Required work. Whenever a line in the material below contains "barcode", copy that line.

Recorded information.
==========

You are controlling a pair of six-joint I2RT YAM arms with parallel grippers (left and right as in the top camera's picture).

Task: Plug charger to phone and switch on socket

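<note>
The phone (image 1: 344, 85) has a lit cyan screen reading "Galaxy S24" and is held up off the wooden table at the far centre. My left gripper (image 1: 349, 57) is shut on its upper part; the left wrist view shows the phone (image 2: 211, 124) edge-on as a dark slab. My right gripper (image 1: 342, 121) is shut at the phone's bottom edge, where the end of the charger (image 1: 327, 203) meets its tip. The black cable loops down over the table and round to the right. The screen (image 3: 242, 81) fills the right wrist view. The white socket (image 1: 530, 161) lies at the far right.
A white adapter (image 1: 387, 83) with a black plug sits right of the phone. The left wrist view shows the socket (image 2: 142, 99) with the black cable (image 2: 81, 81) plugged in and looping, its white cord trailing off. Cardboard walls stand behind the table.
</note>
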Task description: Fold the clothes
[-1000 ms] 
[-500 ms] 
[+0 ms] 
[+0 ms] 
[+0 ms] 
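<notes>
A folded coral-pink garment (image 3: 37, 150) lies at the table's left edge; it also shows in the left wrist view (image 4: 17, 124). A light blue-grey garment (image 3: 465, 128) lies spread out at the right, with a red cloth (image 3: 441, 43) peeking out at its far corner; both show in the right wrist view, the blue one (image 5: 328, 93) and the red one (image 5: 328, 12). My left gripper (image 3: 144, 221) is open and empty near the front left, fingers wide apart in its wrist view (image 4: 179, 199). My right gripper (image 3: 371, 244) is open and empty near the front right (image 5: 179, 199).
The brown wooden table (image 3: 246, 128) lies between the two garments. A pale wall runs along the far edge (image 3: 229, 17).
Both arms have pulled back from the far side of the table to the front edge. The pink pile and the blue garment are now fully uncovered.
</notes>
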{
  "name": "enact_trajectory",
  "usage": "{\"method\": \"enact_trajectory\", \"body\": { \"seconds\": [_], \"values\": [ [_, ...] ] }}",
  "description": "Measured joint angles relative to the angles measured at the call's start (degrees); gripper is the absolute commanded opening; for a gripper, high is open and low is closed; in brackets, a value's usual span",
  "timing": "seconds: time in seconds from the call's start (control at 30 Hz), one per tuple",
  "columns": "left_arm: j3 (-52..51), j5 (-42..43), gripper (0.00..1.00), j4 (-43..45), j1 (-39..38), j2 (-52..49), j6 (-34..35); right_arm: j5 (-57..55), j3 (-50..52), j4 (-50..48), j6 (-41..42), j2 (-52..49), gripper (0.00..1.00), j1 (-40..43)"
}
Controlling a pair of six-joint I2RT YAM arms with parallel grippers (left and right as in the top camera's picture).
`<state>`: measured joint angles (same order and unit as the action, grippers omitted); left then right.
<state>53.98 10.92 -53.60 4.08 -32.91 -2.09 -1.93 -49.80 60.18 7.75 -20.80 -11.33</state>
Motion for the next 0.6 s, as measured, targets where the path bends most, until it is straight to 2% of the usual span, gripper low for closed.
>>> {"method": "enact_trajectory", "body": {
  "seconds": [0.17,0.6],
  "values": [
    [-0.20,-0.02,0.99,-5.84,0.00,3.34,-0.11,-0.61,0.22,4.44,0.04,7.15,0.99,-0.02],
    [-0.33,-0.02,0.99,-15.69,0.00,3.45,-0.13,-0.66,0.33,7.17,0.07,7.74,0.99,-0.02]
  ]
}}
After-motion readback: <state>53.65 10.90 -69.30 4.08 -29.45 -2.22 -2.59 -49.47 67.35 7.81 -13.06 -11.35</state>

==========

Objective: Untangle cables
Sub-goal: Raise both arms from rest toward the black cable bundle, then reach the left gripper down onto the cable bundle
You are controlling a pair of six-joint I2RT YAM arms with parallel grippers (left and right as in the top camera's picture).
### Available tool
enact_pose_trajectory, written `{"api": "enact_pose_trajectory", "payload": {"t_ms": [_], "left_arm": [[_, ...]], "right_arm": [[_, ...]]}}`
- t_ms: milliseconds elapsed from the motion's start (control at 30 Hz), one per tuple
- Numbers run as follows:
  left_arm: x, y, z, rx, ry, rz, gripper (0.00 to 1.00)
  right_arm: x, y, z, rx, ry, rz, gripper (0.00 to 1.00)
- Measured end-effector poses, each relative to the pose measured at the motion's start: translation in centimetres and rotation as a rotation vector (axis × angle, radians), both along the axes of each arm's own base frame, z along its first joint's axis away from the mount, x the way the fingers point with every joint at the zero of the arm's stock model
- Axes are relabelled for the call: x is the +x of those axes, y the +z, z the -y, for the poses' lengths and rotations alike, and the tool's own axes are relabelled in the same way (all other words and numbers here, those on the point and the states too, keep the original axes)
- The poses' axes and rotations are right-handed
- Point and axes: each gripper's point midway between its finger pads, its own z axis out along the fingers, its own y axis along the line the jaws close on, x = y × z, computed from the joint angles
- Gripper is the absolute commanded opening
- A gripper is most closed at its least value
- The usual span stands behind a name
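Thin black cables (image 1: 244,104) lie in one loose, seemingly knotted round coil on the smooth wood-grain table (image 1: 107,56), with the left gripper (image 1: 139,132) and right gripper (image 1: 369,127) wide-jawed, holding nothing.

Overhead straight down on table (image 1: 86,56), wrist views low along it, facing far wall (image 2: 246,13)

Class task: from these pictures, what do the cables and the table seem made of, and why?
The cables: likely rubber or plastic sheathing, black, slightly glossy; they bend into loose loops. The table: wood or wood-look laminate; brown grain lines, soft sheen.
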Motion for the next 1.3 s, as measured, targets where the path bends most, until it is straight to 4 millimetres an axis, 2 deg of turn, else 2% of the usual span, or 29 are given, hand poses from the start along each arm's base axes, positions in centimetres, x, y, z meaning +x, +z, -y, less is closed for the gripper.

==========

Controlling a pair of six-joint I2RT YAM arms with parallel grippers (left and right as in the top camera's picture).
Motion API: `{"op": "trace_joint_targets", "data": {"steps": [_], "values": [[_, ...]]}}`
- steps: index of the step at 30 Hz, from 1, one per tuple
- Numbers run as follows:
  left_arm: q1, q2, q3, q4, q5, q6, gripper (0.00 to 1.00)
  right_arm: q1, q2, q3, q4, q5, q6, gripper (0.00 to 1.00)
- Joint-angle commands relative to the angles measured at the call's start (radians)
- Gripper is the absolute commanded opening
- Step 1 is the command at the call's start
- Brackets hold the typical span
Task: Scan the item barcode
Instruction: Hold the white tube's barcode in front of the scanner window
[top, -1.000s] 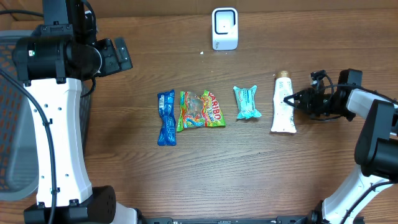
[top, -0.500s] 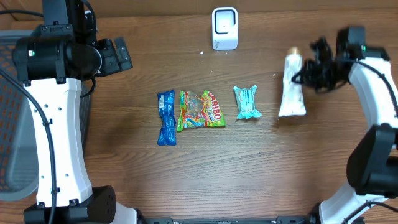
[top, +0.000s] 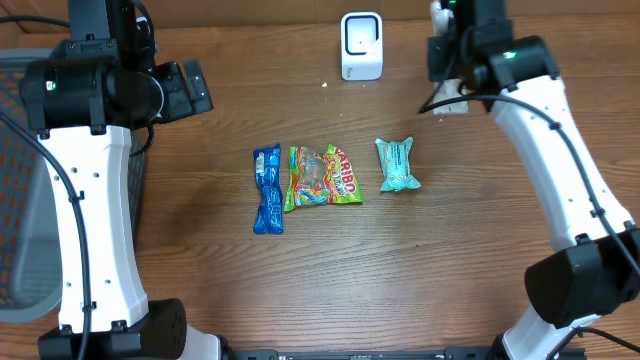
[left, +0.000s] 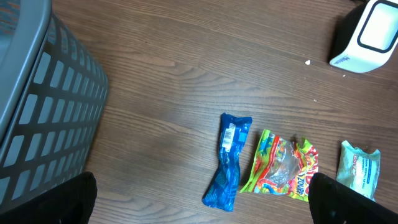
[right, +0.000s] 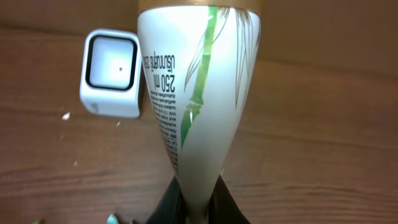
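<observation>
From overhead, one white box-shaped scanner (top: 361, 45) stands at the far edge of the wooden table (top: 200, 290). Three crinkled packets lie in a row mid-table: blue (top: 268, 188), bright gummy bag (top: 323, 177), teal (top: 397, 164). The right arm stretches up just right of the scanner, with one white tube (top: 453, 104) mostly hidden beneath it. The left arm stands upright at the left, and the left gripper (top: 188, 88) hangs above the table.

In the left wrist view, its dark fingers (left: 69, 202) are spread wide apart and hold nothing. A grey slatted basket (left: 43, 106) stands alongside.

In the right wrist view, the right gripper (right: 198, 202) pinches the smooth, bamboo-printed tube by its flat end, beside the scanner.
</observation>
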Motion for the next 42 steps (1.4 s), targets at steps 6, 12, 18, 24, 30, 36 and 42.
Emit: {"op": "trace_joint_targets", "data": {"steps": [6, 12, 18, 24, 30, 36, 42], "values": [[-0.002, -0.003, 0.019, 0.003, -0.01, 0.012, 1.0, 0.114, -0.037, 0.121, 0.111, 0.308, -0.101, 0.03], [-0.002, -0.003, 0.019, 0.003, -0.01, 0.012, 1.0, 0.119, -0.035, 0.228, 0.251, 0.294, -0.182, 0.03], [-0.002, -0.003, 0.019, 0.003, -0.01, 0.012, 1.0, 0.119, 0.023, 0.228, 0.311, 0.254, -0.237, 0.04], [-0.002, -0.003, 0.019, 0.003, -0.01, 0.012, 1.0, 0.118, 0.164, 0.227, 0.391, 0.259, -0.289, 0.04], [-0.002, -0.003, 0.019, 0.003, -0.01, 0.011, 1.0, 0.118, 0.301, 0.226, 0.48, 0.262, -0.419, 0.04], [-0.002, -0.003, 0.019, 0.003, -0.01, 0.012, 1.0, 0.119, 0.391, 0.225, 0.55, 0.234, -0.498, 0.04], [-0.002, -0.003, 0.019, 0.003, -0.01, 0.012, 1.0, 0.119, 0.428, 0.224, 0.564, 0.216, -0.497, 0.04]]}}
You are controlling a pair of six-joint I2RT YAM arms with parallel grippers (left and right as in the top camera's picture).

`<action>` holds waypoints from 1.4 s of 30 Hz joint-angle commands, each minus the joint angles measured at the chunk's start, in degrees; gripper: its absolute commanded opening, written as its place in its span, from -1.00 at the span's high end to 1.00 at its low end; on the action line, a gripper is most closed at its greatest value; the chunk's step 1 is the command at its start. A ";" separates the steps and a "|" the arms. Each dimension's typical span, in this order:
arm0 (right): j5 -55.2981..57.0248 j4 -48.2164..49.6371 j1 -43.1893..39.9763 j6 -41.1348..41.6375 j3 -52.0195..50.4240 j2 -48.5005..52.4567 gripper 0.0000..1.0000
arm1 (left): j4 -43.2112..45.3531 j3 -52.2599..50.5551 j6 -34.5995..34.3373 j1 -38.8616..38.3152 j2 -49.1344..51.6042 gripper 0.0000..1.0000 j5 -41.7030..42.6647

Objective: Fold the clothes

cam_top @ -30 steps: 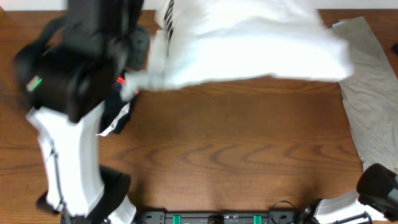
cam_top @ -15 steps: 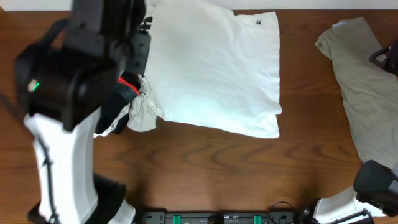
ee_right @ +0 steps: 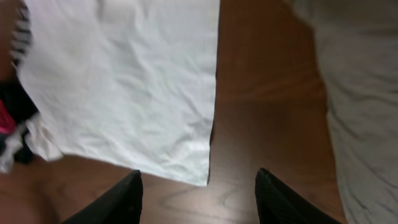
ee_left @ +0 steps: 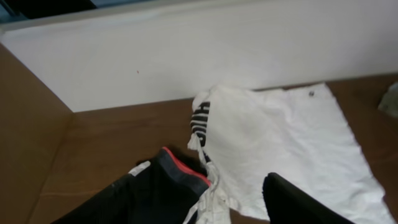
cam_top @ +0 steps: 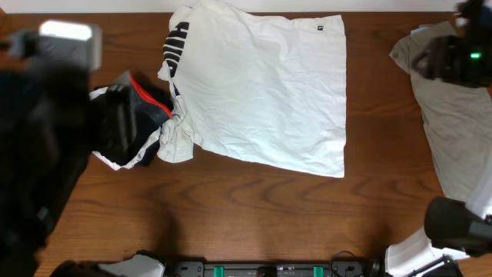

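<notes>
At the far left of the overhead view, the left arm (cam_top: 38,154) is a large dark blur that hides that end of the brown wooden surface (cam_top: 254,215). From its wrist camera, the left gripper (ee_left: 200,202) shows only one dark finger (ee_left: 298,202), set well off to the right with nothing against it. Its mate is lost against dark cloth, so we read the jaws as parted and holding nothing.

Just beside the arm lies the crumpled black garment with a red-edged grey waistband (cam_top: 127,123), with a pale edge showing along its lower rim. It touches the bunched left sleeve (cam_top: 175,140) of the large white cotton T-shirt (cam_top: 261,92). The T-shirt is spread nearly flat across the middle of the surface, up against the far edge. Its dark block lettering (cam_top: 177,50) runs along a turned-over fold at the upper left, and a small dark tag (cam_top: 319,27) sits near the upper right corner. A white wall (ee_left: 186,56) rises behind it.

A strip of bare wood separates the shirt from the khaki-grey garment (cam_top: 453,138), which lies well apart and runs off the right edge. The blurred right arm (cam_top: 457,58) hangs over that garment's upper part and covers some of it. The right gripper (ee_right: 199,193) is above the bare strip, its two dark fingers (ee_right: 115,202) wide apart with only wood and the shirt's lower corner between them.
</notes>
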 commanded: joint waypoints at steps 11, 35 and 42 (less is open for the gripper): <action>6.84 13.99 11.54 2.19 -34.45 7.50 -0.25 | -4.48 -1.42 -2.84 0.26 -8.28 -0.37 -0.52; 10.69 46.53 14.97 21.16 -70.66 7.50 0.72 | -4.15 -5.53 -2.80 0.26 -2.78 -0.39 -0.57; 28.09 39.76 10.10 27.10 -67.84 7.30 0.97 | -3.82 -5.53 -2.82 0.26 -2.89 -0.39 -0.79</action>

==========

Your response.
Task: Scan the item barcode
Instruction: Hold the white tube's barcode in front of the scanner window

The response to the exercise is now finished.